TASK: With the pictures removed, the data below must be transcribed in full and exactly.
= = =
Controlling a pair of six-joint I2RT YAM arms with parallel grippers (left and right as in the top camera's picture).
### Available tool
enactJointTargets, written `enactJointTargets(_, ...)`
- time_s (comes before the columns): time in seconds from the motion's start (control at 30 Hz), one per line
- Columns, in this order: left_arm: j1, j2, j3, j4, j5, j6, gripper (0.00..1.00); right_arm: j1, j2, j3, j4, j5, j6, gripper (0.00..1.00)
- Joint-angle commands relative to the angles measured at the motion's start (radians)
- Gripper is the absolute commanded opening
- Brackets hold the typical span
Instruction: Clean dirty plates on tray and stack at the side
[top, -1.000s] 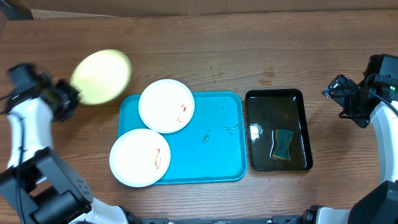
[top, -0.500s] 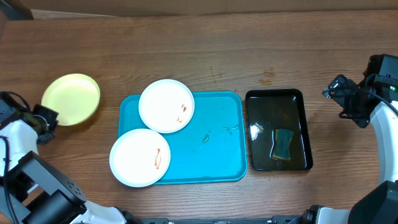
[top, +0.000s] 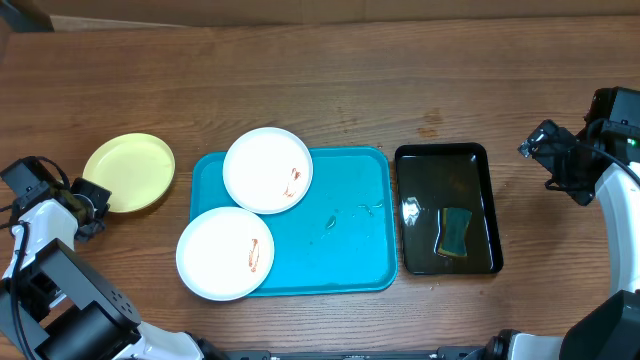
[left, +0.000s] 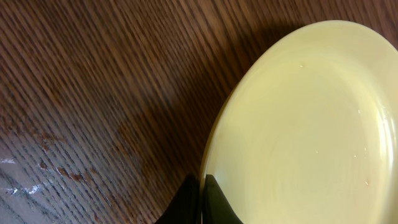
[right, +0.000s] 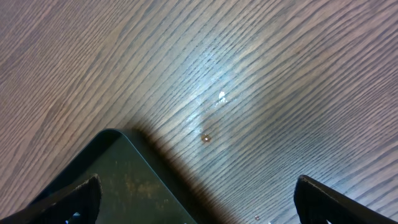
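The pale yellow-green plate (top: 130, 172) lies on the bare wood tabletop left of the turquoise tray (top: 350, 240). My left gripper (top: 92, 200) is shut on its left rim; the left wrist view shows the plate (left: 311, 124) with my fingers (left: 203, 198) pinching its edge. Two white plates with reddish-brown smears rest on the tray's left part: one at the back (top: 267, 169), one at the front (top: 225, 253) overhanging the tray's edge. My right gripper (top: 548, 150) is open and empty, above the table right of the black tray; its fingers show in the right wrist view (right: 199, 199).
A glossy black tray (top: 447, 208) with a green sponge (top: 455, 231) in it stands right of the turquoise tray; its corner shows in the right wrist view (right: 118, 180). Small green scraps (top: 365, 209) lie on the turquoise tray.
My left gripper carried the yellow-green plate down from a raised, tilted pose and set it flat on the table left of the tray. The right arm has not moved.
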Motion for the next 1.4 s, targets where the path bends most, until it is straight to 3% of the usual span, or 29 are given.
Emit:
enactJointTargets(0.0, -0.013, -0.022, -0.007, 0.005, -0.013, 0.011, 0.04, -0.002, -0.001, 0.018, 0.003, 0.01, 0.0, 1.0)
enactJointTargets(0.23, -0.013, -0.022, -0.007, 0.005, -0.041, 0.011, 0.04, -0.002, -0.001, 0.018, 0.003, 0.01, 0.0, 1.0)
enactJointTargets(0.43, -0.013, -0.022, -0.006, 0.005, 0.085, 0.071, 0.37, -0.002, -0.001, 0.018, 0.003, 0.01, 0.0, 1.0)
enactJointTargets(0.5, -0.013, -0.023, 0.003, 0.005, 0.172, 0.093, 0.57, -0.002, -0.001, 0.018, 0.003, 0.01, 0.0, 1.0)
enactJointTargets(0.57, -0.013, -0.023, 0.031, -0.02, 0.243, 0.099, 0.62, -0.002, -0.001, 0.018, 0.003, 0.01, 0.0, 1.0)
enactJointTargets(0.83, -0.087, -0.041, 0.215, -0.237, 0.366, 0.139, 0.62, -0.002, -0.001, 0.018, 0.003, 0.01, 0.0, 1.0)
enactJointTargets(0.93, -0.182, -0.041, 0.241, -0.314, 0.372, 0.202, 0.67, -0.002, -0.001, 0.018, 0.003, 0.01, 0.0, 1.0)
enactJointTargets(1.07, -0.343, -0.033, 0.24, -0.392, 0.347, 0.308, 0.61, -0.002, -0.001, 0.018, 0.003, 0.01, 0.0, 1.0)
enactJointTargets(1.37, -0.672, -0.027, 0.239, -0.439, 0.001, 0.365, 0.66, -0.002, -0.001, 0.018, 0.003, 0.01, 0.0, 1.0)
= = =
ANSWER SECTION:
Controlling a pair of six-joint I2RT YAM arms with parallel grippers (left and right as in the top camera's picture).
### Available tool
enactJointTargets, written `enactJointTargets(_, ...)`
- time_s (comes before the columns): time in seconds from the motion's start (control at 30 Hz), one per line
- Columns, in this order: left_arm: j1, j2, j3, j4, j5, j6, gripper (0.00..1.00); right_arm: j1, j2, j3, j4, j5, j6, gripper (0.00..1.00)
- Joint-angle commands relative to the angles measured at the motion's start (radians)
- Gripper is the absolute commanded opening
- Brackets hold the typical span
Instruction: Clean dirty plates on tray and stack at the side
[top, -1.000s] 
[top, -0.500s] 
[top, +0.000s] 
[left, +0.000s] 
[right, +0.000s] 
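The pale yellow-green plate (top: 130, 172) lies on the bare wood tabletop left of the turquoise tray (top: 350, 240). My left gripper (top: 92, 200) is shut on its left rim; the left wrist view shows the plate (left: 311, 124) with my fingers (left: 203, 198) pinching its edge. Two white plates with reddish-brown smears rest on the tray's left part: one at the back (top: 267, 169), one at the front (top: 225, 253) overhanging the tray's edge. My right gripper (top: 548, 150) is open and empty, above the table right of the black tray; its fingers show in the right wrist view (right: 199, 199).
A glossy black tray (top: 447, 208) with a green sponge (top: 455, 231) in it stands right of the turquoise tray; its corner shows in the right wrist view (right: 118, 180). Small green scraps (top: 365, 209) lie on the turquoise tray.
My left gripper carried the yellow-green plate down from a raised, tilted pose and set it flat on the table left of the tray. The right arm has not moved.
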Motion for the next 1.4 s, targets where the path bends most, until it is straight to 3% of the usual span, or 29 are given.
Emit:
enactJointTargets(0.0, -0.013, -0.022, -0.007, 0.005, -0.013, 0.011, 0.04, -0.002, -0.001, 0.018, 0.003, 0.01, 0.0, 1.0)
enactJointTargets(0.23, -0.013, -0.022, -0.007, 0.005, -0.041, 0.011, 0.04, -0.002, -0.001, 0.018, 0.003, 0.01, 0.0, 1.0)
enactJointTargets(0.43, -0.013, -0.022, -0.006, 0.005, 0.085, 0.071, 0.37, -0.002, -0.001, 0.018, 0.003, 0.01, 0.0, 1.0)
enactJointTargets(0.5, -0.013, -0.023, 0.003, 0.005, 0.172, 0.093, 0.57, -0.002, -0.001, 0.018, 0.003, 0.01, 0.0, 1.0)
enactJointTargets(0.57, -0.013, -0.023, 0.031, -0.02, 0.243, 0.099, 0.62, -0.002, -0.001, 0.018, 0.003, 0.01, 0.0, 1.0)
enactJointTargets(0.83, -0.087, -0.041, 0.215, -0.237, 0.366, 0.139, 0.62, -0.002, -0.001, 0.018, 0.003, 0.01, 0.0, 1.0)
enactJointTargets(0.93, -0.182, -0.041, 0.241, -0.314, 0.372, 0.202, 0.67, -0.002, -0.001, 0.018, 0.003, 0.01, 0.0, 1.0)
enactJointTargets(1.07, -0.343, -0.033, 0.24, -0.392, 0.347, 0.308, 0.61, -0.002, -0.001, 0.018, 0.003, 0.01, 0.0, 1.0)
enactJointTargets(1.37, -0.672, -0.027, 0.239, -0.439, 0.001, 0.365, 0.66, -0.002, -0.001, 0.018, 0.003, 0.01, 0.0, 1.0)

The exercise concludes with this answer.